(The task)
From the listing below, set down exactly the lines between the one holding "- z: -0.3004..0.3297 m" and the one holding "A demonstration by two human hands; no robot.", inclusive. No other line is wanted.

(Source material)
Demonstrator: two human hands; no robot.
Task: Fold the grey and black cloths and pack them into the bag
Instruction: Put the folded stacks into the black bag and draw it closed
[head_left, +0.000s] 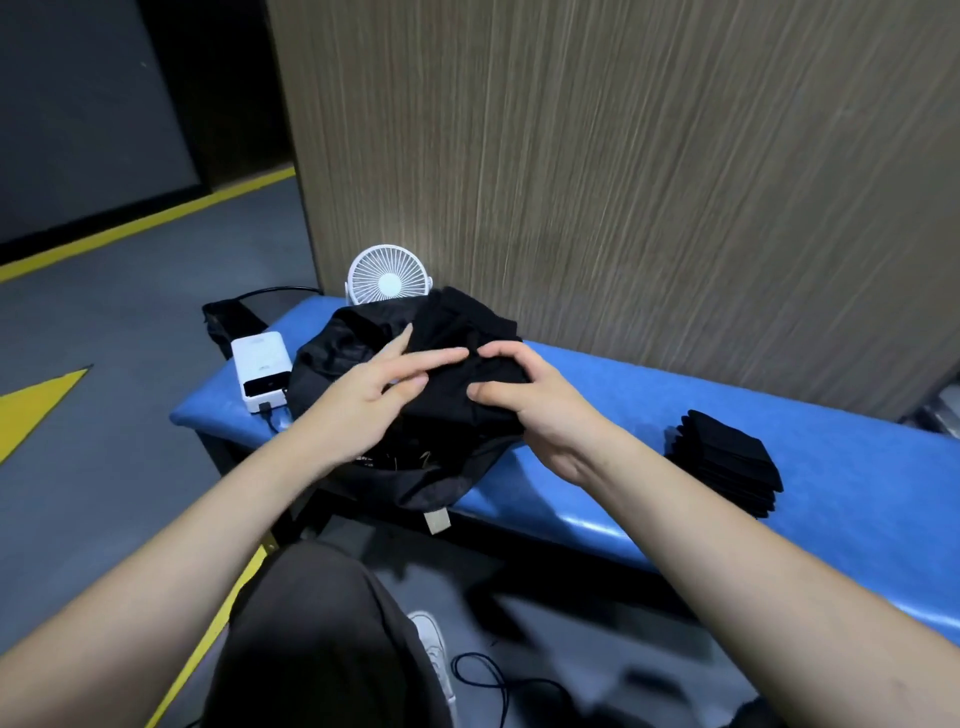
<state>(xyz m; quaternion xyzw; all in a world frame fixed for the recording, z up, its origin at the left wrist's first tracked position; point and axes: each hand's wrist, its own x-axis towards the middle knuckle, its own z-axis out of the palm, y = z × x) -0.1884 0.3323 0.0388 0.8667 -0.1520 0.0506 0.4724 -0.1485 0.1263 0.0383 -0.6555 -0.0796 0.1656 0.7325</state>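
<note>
A black bag (332, 358) sits on the left end of the blue padded bench (649, 395). A black cloth (457, 332) lies bunched on top of the bag. My right hand (524, 395) grips this cloth, fingers curled over its upper edge and thumb pressed underneath. My left hand (374, 384) lies with straight fingers on the cloth's left side, fingertips touching the fabric. A stack of folded black cloths (727, 462) rests on the bench to the right, apart from both hands. No grey cloth is visible.
A white desk fan (388, 275) stands behind the bag against the wooden wall panel. A white power bank (260, 369) with a cable lies at the bench's left end. My dark-trousered leg (322, 639), a white shoe and a black cord are below the bench.
</note>
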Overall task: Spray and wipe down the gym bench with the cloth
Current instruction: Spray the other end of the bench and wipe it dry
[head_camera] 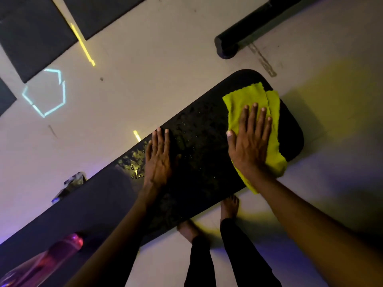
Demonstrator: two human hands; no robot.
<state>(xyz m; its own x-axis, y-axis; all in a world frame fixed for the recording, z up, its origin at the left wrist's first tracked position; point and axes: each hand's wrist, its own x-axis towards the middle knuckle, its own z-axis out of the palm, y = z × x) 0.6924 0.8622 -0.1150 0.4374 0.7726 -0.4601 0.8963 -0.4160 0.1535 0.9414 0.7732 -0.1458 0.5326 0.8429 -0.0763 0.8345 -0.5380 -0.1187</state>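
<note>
Right hand (249, 139) flat, fingers spread, pressing yellow cloth (253, 121) onto bench pad (203, 154) near its rounded end, right of centre frame. Left hand (158, 158) flat, empty, likely bracing. Droplets mid-pad: wiping stage. Spray bottle (51, 257) lower left, set aside.

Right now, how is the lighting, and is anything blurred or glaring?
Head view: dim room, yellow and purple tints; wet droplets glint on the black padded bench; the pink translucent bottle at the lower left is blurred; the yellow microfibre cloth stays sharp.
</note>
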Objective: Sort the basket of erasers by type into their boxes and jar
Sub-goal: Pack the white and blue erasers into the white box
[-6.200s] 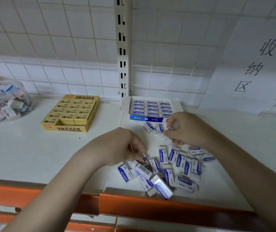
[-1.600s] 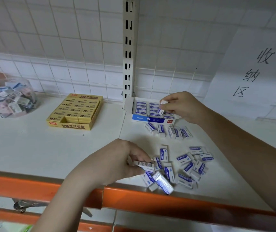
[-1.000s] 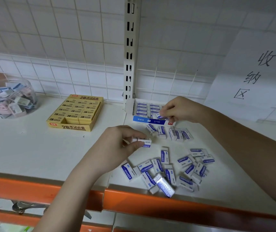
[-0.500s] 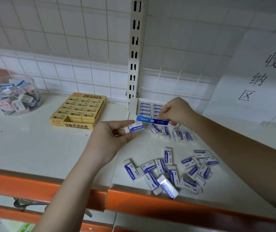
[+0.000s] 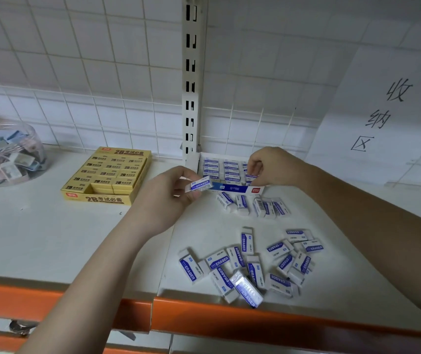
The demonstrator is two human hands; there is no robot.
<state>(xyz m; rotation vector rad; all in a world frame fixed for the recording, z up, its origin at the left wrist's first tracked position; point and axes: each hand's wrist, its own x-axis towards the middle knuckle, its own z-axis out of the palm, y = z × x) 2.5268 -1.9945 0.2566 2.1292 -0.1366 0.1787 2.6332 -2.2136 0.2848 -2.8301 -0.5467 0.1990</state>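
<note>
Pinching eraser point(image 5: 200, 186) | left hand point(image 5: 164, 198) | long axis near-level, left-right

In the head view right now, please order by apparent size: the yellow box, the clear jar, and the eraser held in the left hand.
1. yellow box
2. clear jar, partly cut off by the frame edge, so its rank against the box is unsure
3. eraser in the left hand, clearly smallest

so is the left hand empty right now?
No, the left hand pinches a blue-and-white eraser just in front of the blue box.
</note>
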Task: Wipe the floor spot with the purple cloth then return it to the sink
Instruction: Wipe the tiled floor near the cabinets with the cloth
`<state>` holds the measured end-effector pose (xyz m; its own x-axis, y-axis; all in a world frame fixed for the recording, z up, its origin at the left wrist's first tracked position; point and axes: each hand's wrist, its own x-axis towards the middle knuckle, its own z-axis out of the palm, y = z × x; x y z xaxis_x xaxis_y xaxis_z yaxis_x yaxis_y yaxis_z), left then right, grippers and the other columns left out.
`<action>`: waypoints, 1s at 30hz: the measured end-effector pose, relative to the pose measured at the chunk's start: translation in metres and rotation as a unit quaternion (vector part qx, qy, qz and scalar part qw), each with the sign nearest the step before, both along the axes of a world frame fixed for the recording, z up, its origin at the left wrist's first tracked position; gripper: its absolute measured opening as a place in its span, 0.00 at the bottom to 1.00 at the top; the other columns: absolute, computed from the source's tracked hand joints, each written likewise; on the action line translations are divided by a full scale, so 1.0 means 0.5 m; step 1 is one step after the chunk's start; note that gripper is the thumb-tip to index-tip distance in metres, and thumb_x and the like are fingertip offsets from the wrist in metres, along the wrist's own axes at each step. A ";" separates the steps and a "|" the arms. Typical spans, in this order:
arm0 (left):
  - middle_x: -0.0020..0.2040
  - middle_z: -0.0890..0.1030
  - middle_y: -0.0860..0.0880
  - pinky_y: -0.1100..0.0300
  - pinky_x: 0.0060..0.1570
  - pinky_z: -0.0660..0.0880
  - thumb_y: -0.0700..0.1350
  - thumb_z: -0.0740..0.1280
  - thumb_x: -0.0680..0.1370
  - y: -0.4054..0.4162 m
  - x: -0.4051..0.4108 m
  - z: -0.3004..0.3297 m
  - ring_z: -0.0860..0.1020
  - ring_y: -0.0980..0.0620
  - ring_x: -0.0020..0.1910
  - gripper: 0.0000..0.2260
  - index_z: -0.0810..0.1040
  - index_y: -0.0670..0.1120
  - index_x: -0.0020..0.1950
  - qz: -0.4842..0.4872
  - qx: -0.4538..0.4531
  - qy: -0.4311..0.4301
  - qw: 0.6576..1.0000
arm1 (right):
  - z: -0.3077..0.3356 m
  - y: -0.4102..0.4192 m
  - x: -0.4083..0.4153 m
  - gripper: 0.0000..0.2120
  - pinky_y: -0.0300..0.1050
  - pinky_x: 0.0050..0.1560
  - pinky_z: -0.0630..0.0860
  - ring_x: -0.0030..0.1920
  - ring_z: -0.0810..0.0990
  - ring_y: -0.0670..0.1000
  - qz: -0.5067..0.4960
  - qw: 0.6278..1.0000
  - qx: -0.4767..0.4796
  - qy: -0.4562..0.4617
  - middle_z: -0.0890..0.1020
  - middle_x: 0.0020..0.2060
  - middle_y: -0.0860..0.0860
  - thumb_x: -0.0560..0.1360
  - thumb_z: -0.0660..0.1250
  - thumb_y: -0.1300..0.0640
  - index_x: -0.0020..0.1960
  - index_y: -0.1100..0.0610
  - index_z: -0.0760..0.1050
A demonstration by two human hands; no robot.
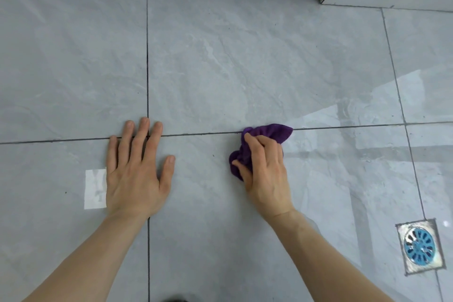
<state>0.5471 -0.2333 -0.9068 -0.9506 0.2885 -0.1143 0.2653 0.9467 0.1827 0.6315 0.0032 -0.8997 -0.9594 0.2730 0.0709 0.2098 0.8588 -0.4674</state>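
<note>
Grey floor tiles carry the purple cloth, bunched on a grout line under the right hand, whose fingers clench it; the left hand lies flat, fingers released. Soft, light and limp, the cloth should crumple anywhere, so a fistful of its middle looks the surest hold.

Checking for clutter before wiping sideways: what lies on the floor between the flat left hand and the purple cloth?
Only bare grey tile between the left hand and the purple cloth, crossed by a grout line, in the head view.
</note>
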 end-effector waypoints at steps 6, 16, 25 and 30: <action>0.85 0.56 0.48 0.43 0.82 0.48 0.58 0.53 0.82 0.000 0.001 0.001 0.51 0.46 0.85 0.31 0.55 0.50 0.84 0.003 0.005 0.003 1.000 | 0.037 0.005 0.001 0.34 0.46 0.59 0.74 0.63 0.73 0.51 -0.121 0.986 -0.110 -0.018 0.74 0.64 0.50 0.72 0.78 0.55 0.73 0.56 0.67; 0.85 0.56 0.48 0.43 0.82 0.48 0.59 0.53 0.82 -0.001 0.000 -0.001 0.51 0.46 0.85 0.31 0.55 0.50 0.84 -0.002 0.000 0.007 1.000 | 0.053 0.025 0.090 0.34 0.58 0.73 0.68 0.75 0.67 0.54 -0.196 0.978 -0.048 -0.058 0.72 0.73 0.51 0.68 0.79 0.44 0.70 0.50 0.71; 0.85 0.56 0.49 0.44 0.83 0.47 0.59 0.53 0.82 0.000 0.001 -0.001 0.50 0.47 0.85 0.31 0.54 0.50 0.84 0.000 0.000 0.008 1.000 | 0.058 -0.078 0.019 0.30 0.41 0.69 0.69 0.69 0.72 0.51 0.028 0.995 -0.097 -0.014 0.76 0.68 0.48 0.74 0.75 0.50 0.73 0.54 0.71; 0.85 0.57 0.48 0.43 0.82 0.49 0.59 0.53 0.82 -0.001 0.001 -0.003 0.51 0.47 0.85 0.31 0.55 0.50 0.84 0.000 0.008 0.009 1.000 | 0.017 -0.110 -0.028 0.30 0.53 0.76 0.65 0.79 0.63 0.53 0.098 0.994 0.011 -0.043 0.69 0.77 0.49 0.80 0.63 0.38 0.77 0.50 0.66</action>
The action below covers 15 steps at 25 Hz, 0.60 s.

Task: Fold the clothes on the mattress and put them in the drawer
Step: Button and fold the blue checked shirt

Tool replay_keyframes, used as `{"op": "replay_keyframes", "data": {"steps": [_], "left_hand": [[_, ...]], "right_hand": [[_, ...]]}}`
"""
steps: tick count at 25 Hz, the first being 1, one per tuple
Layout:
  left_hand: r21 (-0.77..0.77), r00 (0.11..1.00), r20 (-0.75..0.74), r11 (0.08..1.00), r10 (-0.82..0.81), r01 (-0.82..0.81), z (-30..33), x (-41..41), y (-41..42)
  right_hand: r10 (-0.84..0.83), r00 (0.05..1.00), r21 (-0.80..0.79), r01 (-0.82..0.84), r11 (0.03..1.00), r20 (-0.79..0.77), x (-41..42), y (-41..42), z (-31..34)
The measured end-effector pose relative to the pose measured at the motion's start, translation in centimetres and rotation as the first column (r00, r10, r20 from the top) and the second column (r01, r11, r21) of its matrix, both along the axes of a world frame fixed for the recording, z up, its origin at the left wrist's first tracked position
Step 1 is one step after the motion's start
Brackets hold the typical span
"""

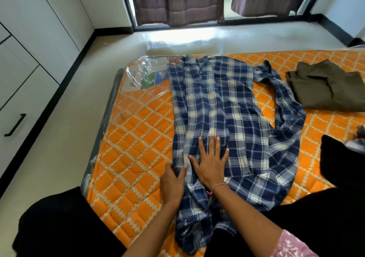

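On the orange quilted mattress [138, 138], blue-and-white plaid button shirt [217, 102] lay lengthwise, left side folded in.
Right hand [210, 162] spread flat, pressing the cloth; left hand [172, 183] pinching the folded edge. Risks: right sleeve [286, 106] was still loose and could bunch the fold; fabric could slip if pressure eased. Olive folded garment [325, 87] lay well apart.
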State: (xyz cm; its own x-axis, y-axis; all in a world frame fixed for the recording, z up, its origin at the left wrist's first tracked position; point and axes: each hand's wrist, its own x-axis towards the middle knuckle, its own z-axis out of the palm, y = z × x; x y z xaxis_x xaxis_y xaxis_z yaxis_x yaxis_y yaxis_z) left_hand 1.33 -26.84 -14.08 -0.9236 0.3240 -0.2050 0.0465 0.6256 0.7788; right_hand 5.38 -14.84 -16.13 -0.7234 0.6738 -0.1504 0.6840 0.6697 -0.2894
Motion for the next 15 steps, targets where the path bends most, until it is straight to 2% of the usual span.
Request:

(Task solution)
  - z: -0.3004..0.3297 m
  - ring_z: -0.0860..0.1020
  - ring_y: -0.0980..0.0620
  - ring_x: -0.0020..0.1910
  - gripper: 0.0000..0.2260
  - index_z: -0.0810..0.1040
  - index_y: -0.0670..0.1120
  - index_x: -0.0020..0.1950
  - qz: -0.4842..0.4872
  - qx: -0.4538..0.4531
  - qy: -0.4311..0.4301
  - qw: 0.6576..1.0000
arm1 (right):
  - z: -0.3077..0.3356 m
  - y: -0.4102..0.4192 m
  - x: -0.4083..0.4153 m
  - gripper: 0.0000..0.2120
  - pinky_y: -0.0300..0.1050
  - pinky_x: 0.0050..0.1560
  - pinky_z: -0.0630..0.0860
  - ring_x: -0.0030..0.1920
  - ring_z: -0.0810..0.0990
  - ring_y: -0.0670..0.1000
  - qz: -0.5067..0.4960
  - qw: 0.6278..1.0000
  - qx: -0.4767..0.4796
  - qy: -0.4562..0.4617
  - middle_z: -0.0890..0.1020
  - middle_x: 0.0020..0.2060
  - middle_y: -0.0860..0.0860
  - thumb_x: -0.0560..0.1360
  - thumb_z: -0.0660..0.1250
  - thumb_y: -0.1300..0.0640
  - index_x: -0.0020..0.1960
  - index_y: -0.1100..0.0610
  - index_z: -0.0760..0.1050
A demonstration by two human hands; no robot.

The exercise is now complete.